At the heart of the film is an interesting series of dialogues between the good priest and a variety of persons about living a good life, indeed a Christ-like life. At one juncture the priest tells a young man who is thinking of joining the Army to learn a trade that this is flatly against the command ‘though shalt not kill’ and he adds, and there is not an asterisk beside this command giving a list of exceptions. He is right about that. There are many such deep and probing exchanges, dealing with what is and is not a moral act, a human and humane act, a Christian act, in this film. Exchanges between the priest and his superior, the priest and his friends in the pub, and most importantly the priest and his daughter. This priest had been previously married, and after his wife died, he had felt called to the priesthood, but his daughter felt this as an abandonment of her. Some of the most moving scenes in the movie are between Gleeson and Reilly as father and daughter working on reconciliation and forgiveness.

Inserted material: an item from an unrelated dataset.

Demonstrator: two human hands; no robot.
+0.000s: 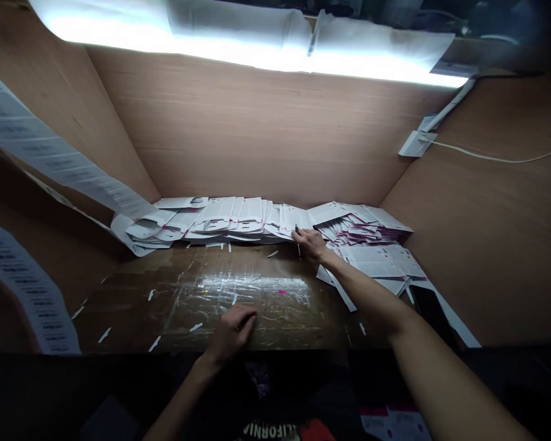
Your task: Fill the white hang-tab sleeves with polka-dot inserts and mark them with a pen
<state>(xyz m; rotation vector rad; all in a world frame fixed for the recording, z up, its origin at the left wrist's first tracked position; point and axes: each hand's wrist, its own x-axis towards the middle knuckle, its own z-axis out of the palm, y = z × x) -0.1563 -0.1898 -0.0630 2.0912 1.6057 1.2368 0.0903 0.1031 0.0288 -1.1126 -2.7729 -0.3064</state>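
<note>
My right hand (309,244) reaches to the back of the table, at the middle of a long row of flat white folded boxes (248,211). Its fingers are closed round a slim dark pen-like tool (299,250), whose exact kind I cannot make out. The hand is right at the front edge of the boxes; whether it touches them is not clear. Near the table's front edge my left hand (235,324) rests on the plastic-covered tabletop (183,294), its fingers curled in with nothing visible in them.
Long strips of printed labels (55,153) hang at the left. More boxes with pink edges (362,229) are heaped at the back right. A dark phone (429,309) lies by the right wall. Paper scraps (196,327) dot the table, and wooden panels (266,135) enclose it.
</note>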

Yes forgiveness turns out to be the heart of the matter. At one juncture we see a quote from St. Augustine which says in essence ‘Do not despair, one of the thieves on the cross was saved at the last moment. Do not presume, one of the thieves on the cross spent eternity in hell’.

There is so much to ponder in this film, that I shall watch it several more times. When I can bear to do so. But you lot….. you all need to see it, only wait until after Christmas. Otherwise, it will spoil your eggnog…..

What makes for an excellent movie are many things, and most of the time it requires an excellent script enacted by excellent actors, something apparently totally lost on the Hollywood producers of late.